Task brief:
Exact transcription begins at the first line of the material below and ends with the line holding "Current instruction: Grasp"; pictures are skipped.

Dataset excerpt:
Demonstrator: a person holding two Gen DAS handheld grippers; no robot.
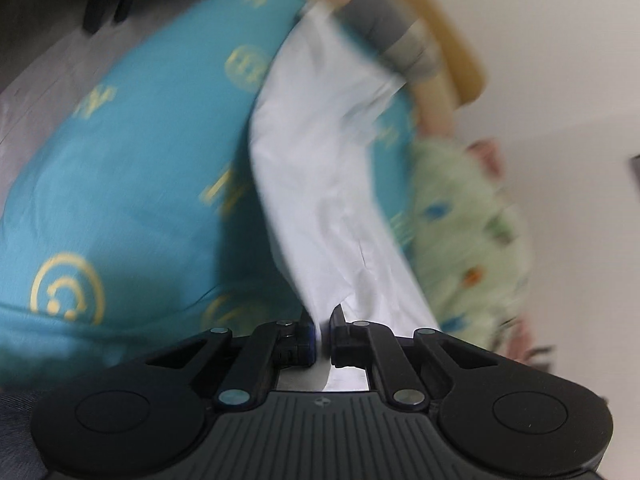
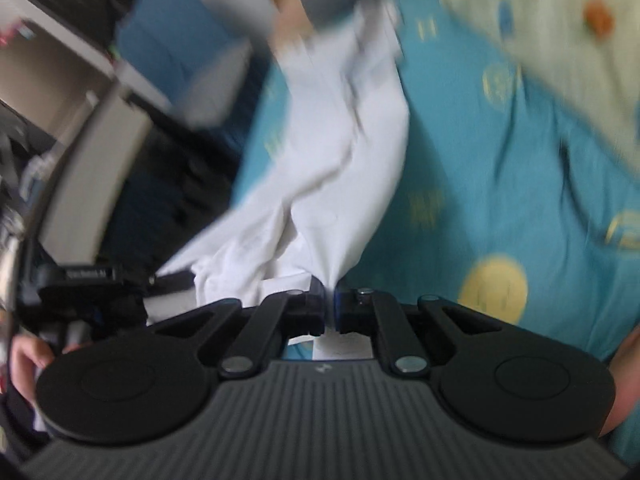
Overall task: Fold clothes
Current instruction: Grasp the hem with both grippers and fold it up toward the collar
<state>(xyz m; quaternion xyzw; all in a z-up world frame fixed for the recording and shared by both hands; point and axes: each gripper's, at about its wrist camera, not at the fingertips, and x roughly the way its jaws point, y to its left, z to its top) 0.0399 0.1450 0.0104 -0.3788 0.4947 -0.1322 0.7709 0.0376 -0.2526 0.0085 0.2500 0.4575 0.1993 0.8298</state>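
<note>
A white garment (image 1: 320,168) hangs stretched above a teal bed sheet (image 1: 132,168) printed with yellow smiley faces. My left gripper (image 1: 324,326) is shut on one edge of it. In the right wrist view the same white garment (image 2: 340,168) runs away from my right gripper (image 2: 330,300), which is shut on another edge. The left gripper (image 2: 96,292) also shows at the left of that view, holding the cloth. Grey striped cloth (image 1: 396,36) lies at the garment's far end. Both views are blurred by motion.
A pale green quilt (image 1: 468,232) with coloured spots lies on the bed beside the garment; it also shows in the right wrist view (image 2: 560,40). A wooden headboard (image 1: 452,40) stands against a white wall. Dark furniture and a blue item (image 2: 172,44) stand off the bed's side.
</note>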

Answer to this exercise:
Demonstrator: a person holding two Gen DAS handheld grippers; no robot.
Overall task: Fold clothes
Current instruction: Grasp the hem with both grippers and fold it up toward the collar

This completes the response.